**REQUIRED WORK**
The pictures stay out; all of the data is to be printed exactly.

**INPUT MATERIAL**

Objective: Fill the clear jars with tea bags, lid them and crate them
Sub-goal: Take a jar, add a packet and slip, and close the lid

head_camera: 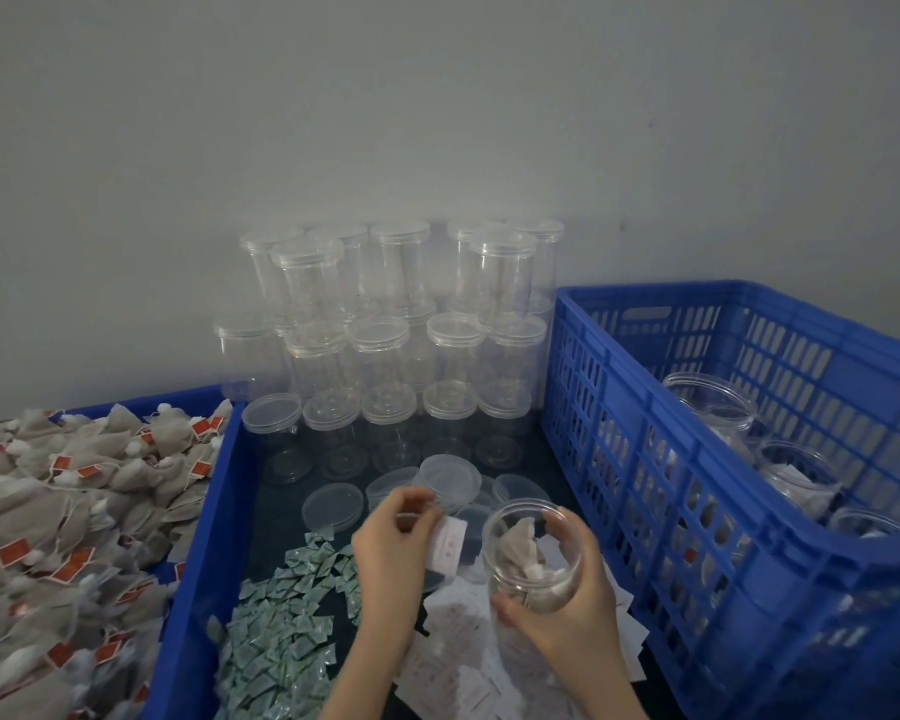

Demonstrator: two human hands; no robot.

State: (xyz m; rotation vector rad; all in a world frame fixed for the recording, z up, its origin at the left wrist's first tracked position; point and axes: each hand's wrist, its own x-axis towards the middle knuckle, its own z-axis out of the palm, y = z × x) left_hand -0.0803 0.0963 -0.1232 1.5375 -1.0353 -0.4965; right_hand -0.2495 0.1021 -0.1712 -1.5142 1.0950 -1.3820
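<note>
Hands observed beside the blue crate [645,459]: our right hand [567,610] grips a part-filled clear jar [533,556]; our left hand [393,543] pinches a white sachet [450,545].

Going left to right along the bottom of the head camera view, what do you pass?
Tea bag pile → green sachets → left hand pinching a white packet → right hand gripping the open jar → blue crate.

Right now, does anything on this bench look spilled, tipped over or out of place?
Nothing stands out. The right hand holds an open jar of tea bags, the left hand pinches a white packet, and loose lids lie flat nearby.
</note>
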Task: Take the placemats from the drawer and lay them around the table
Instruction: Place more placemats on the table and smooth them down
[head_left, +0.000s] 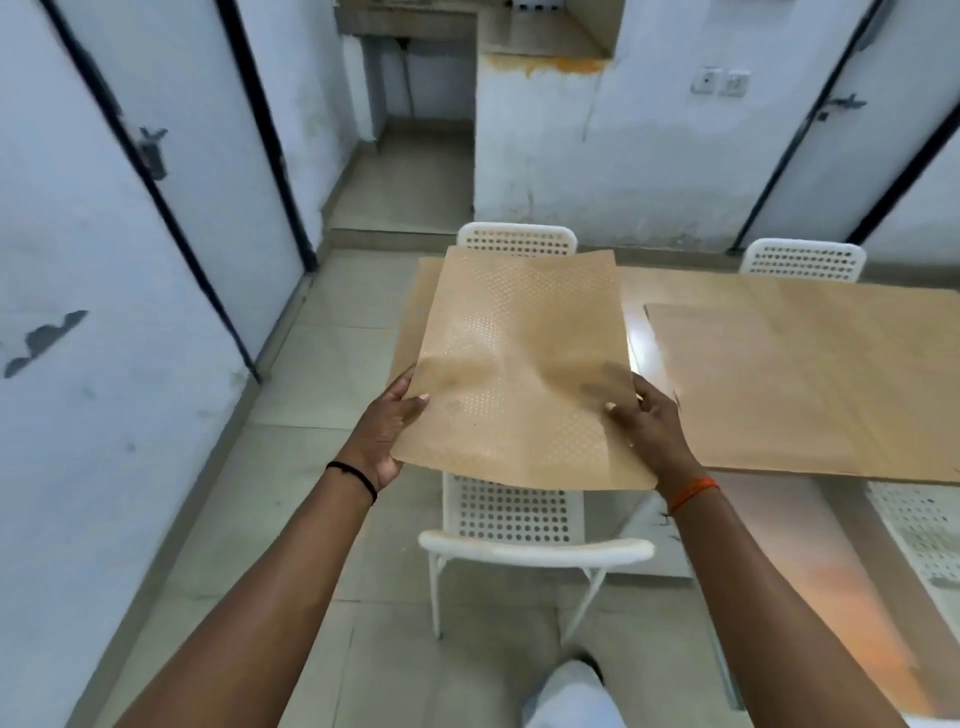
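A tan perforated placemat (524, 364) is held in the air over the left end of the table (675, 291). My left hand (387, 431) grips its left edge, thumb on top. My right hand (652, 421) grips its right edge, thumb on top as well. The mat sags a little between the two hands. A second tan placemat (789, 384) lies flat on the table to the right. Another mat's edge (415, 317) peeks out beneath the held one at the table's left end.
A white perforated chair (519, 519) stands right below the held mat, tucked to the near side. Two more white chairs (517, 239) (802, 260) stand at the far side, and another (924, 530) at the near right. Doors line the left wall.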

**ANSWER SECTION**
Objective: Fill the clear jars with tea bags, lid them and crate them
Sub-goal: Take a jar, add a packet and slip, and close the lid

head_camera: 

Demonstrator: two human hands; no robot.

State: (xyz m; rotation vector rad; all in a world frame fixed for the recording, z up, its origin at the left wrist's first tracked position; point and axes: each hand's wrist, its own x-axis towards the middle knuckle, its own z-axis out of the palm, y = z × x) left_hand -0.0803 0.0963 -0.1232 1.5375 -1.0353 -0.4965; right_hand -0.2495 0.1021 -0.1712 -1.5142 1.0950 -1.3820
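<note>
Hands observed beside the blue crate [645,459]: our right hand [567,610] grips a part-filled clear jar [533,556]; our left hand [393,543] pinches a white sachet [450,545].

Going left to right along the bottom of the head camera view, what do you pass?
Tea bag pile → green sachets → left hand pinching a white packet → right hand gripping the open jar → blue crate.

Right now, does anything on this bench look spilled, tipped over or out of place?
Nothing stands out. The right hand holds an open jar of tea bags, the left hand pinches a white packet, and loose lids lie flat nearby.
</note>
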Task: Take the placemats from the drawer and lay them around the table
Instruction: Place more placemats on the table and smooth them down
[head_left, +0.000s] 
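A tan perforated placemat (524, 364) is held in the air over the left end of the table (675, 291). My left hand (387, 431) grips its left edge, thumb on top. My right hand (652, 421) grips its right edge, thumb on top as well. The mat sags a little between the two hands. A second tan placemat (789, 384) lies flat on the table to the right. Another mat's edge (415, 317) peeks out beneath the held one at the table's left end.
A white perforated chair (519, 519) stands right below the held mat, tucked to the near side. Two more white chairs (517, 239) (802, 260) stand at the far side, and another (924, 530) at the near right. Doors line the left wall.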

There is nothing else to the answer.